BDP tarafından Şemdinli’de Belediye Başkan Adayı gösterilen Umut Kitap Evi sahibi Seferi Yılmaz ile çözüm süreci, Cenevre 2, belediye ile ilgili projeleri ve gündemdeki gelişmeleri değerlendirdik.
30 Mart Yerel Seçimlerde Şemdinli’de Belediye Başkan Adayı Seçildiniz Böyle Bir beklentiniz var mıydı?
- Seçimler demokratik süreçlerdir. Bu gücü kendinde gören her arkadaş tabi bu halka hizmet etmek ister. Bende bundan dolayı, kendi durumumu, konumumu, halkın durumunu değerlendirdim. Bu şekilde başvuru yaptım. Tabi sonuçta demokratik bir haktır. Seçim komisyonu ve genel merkezimizin de onayıyla aday olarak gösterildim.
Şemdinli biliyorsunuz ki, Kürt tarihinde önemli bir yere sahip. Özellikle Kürt özgürlük mücadelesinde. Buna örnek olarak, 1883 tarihinde Nehrili Şeyh Übeydullah ayaklanması, 15 Ağustos 1984 PKK’nin ilk silahlı eyleminin Şemdinli’de yaşanması, İlk barış adımlarının atılması, ilk barış grubunun burada Türkiye’ye giriş yapması, çözüm sürecinde ilk adımların yaşanması, devrimci halk savaşının ilk başladığı, PKK’nin geri çekilmesinde ilk grupların burada sınır dışına çekilmesinin yaşandığı bir yer. Nasıl değerlendiriyorsunuz?

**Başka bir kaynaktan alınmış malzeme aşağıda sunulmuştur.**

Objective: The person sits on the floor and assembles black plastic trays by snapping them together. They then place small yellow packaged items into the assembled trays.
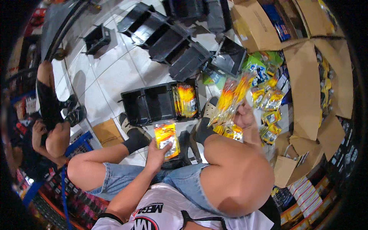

- Tabi ki Şemdinli, coğrafi anlamda önemli bir yer tutmaktadır. Jeopolitik bir konuma sahip olan Şemdinli, üç devletin sınır üçgeninde bulunmaktadır. Hem İran, hem Irak ve Türkiye sınırlarında bulunması nedeniyle, tarihsel bir öneme sahip oluyor. Geçmişte tüm Kürt hareketleri, bu üçgende özellikle dolan her alanında bulunmaktadır. Mutlaka burada konuşlanmışlardır. İran’da Kasıma hareketi, Güney’de Barzani – YNK, yine 80 – 84 sürecinde PKK’nin bu üçgende barınması bunun daha büyük önem arz etmesine neden olmuştur. Tabi ki, Şemdinli’nin tarihi sadece 15 Ağustos 1984 Şemdinli olayı ile başlayan bir değil tabi ki. Bundan önce de1883 tarihinde Nehrili Şeyh Übeydullah ayaklanması var. Hem dini hem de ulusal yönü güçlü olan bu önderin günümüz de sadece dini yönüyle öne sürülmesi yani ulusal niteliklerin arka plana bırakılması acınacak bir durumdur. Tabi bunun tüm halkın ve aydınların bu yöne daha güçlü sahip olmamasına kaynaklı nedenlerden dolayı sürekli tarihi planlarda kalmaktadır. Fakat tüm Kürt aydınlarının bir özelliği de aslında Şeyh Übeydullah Ayaklanması, Şehy Übeydullah Nehri’nin tüm yönüyle bu halka daha güçlü bir şekilde tanıtılması gerekiyor. Günümüzde belli cemaatler, sadece Şeyh Übeydullah’ın belli yönüyle dini yönleriyle içini boşaltarak Seyyid Taha üzerinden kimi yönleri kullanarak dini yönüyle içini boşaltmaya çalışıyorlar. Bizim görevimiz, bu mücadelenin görevi, Şeyh Übeydullah Nehri’nin hem dini yönlerini hem de ulusal motifleri birleştirmesi gerekiyor. Sizinde sorunuz da belirttiğiniz gibi tabi son süreçlerde daha çok gündeme gelinmesi örneğin 30- 40 yıl önceki Şemdinli’de yaşanan ilk olay, ardından barış gruplarının burada Türkiye’ye giriş yapması, PKK’nin ilk sınır dışına çekilmesi burada olması ve hatta günümüzde yargılanan Ergenekon’da yargılanan generallerin ilk Şemdinli Umut Kitap Evi’nin bombalanmasından sonra ortaya çıkan özellikleri ve Şemdinli iddianamesi Şemdinli Savcısı Ferhat Sarıkaya’nın ortaya koyduğu iddianameyle birlikte yani birçok tarihi nitelikteki olaylara ışık tutuyor. Zaten burada Şemdinli’yi önemli kılan da bu yönleridir. Bundan dolayı, en güçlü savaşların olduğu yerde en güçlü barışlarında yaşandığı yerlerdir. Savaş ve barış ikilemi birbirlerini tamamlayan özelliklerdir. Önümüzdeki günlerde, önümüzdeki süreçlerde Şemdinli’nin daha büyük yani kendi rolünü oynayarak çözüm süreçlerinde daha büyük katkıda bulunacağına inanıyorum.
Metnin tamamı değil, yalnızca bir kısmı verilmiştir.